Jesus still had His journey to complete.  There would be more days of teaching, mixed with some who rejected his message.  There would be manifestations of gifts of hospitality, and healing, miracles and prayer, of mercy and suffering—especially suffering as he goes down this mountain to climb a mountain called Calvary, carrying a cross.  There Jesus hides his glory, so that you might receive as scripture declares, “The glory of God in the face of Christ.”   Jesus received the punishment so that you might receive the forgiveness.  Jesus rejected so that you can be accepted.  The Father doesn’t listen or answer when Jesus cries out, so that you might always have the very ear of your Heavenly Father, who promises always to listen.
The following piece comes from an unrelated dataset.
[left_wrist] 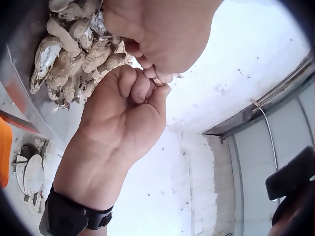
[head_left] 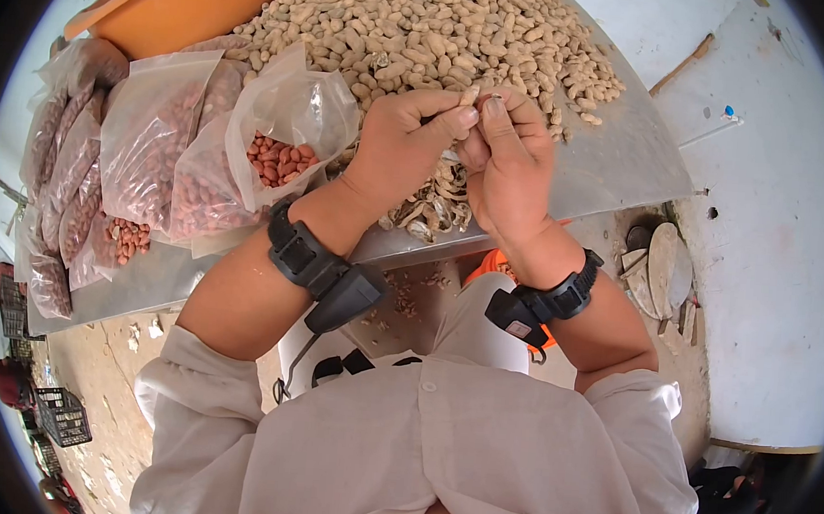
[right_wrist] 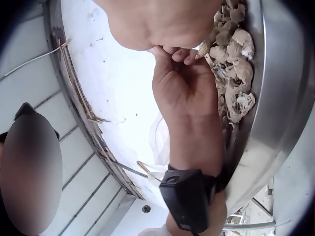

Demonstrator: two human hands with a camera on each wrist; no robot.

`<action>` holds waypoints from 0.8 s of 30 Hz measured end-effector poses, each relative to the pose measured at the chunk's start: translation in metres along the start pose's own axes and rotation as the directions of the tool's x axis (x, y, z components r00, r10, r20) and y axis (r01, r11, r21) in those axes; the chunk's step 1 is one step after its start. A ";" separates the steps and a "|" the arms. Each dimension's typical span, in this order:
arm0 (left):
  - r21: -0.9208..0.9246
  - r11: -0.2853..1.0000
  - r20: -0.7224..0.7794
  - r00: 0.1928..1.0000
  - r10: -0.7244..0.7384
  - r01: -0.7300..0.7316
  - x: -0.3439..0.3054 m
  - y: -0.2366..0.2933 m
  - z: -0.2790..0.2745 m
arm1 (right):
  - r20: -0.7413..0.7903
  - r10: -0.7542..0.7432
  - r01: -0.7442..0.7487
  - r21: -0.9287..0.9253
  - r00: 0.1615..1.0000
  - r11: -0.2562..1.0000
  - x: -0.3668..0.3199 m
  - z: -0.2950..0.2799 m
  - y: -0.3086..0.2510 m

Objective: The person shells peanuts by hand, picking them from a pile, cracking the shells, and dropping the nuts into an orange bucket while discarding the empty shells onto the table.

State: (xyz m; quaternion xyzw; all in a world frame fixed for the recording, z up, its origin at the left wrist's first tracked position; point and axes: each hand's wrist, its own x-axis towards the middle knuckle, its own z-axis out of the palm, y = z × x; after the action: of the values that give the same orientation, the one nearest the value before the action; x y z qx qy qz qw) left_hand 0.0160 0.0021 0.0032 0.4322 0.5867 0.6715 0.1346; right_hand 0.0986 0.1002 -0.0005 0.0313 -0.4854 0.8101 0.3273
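Observation:
Above the front edge of the metal table, my left hand (head_left: 403, 140) and right hand (head_left: 514, 159) meet fingertip to fingertip. Between them they pinch a peanut (head_left: 469, 96), mostly covered by thumbs and forefingers; its pale shell shows at the left fingertips. The other fingers of the right hand (left_wrist: 120, 110) are curled into its palm. Just below the hands lies a heap of broken peanut shells (head_left: 443, 202). A large pile of unshelled peanuts (head_left: 418, 28) spreads behind them.
An open plastic bag (head_left: 293, 120) of red shelled peanuts (head_left: 280, 159) stands left of the hands. Several filled bags (head_left: 153, 134) lie further left. An orange basin (head_left: 176, 7) sits at the back left, and an orange container (head_left: 495, 263) is below the table's edge (head_left: 608, 190).

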 end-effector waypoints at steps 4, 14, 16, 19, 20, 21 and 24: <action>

This is the treasure placed inside of you. 

So here it is… do you see it?  Just a clay pot, but it’s the Tulip Plant inside that really matters…right?  More than that, look again!  It’s more than a clay pot, more than a tulip inside, it’s my token of love for Kris.  An early Valentine’s gift… 

You have this treasure—the love of Your heavenly Father—more than you will ever realize…more than you can ever see…more than you can ever show to others.  It’s beyond words or expression.  You have the treasure of the “Knowledge of the glory of God in the face of Jesus Christ.” 

Now, like Jesus, you have a journey to complete.  There’s a message to share despite opposition.  People to love, who won’t love you back.  A mission to be a part of at St. Paul’s, which the world may think has little impact.  And when you don’t see the glory now, that’s OK.  Be like the disciples on the mount of transfiguration.  When the cloud lifted, when the glory departed, the looked and saw Jesus.  Simply Jesus.